### Exercise brief
Once you have read the data below, set it all down again exactly.

### Data extract
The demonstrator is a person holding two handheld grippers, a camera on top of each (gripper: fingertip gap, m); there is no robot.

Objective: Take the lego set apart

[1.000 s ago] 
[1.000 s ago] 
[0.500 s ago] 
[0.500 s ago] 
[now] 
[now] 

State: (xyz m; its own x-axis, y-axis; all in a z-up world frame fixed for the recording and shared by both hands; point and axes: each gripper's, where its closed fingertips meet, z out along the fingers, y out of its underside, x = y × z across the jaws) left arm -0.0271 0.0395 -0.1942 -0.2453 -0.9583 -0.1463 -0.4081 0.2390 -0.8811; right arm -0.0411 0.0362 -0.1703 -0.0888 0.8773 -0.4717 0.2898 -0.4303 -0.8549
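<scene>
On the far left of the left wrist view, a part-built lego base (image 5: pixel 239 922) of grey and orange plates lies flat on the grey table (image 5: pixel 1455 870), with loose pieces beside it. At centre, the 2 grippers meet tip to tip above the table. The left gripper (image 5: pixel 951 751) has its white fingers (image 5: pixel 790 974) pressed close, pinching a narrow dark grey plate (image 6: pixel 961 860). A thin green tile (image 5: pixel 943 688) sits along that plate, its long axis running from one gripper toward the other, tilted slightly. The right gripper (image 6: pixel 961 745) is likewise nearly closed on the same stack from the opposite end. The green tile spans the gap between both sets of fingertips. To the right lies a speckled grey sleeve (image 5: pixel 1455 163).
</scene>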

### Result for this exercise
The demonstrator is a person holding two handheld grippers, a camera on top of each (gripper: fingertip gap, m); there is no robot.

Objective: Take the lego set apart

[1.000 s ago] 
[1.000 s ago] 
[0.500 s ago] 
[0.500 s ago] 
[now] 
[now] 

State: (xyz m; its own x-axis, y-axis; all in a z-up world frame fixed for the recording and shared by both hands; point and axes: each gripper's, where its closed fingertips meet, z out along the fingers, y out of its underside, x = y × z across the jaws) left arm -0.0271 0.0395 -0.1942 -0.2453 -0.9583 -0.1463 -0.4081 0.2390 -0.8811; right arm -0.0411 0.0362 -0.1703 -0.0888 0.8773 -0.4717 0.2898 -0.4303 -0.8549
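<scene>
On the far left of the left wrist view, a part-built lego base (image 5: pixel 239 922) of grey and orange plates lies flat on the grey table (image 5: pixel 1455 870), with loose pieces beside it. At centre, the 2 grippers meet tip to tip above the table. The left gripper (image 5: pixel 951 751) has its white fingers (image 5: pixel 790 974) pressed close, pinching a narrow dark grey plate (image 6: pixel 961 860). A thin green tile (image 5: pixel 943 688) sits along that plate, its long axis running from one gripper toward the other, tilted slightly. The right gripper (image 6: pixel 961 745) is likewise nearly closed on the same stack from the opposite end. The green tile spans the gap between both sets of fingertips. To the right lies a speckled grey sleeve (image 5: pixel 1455 163).
</scene>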

This answer requires nothing else.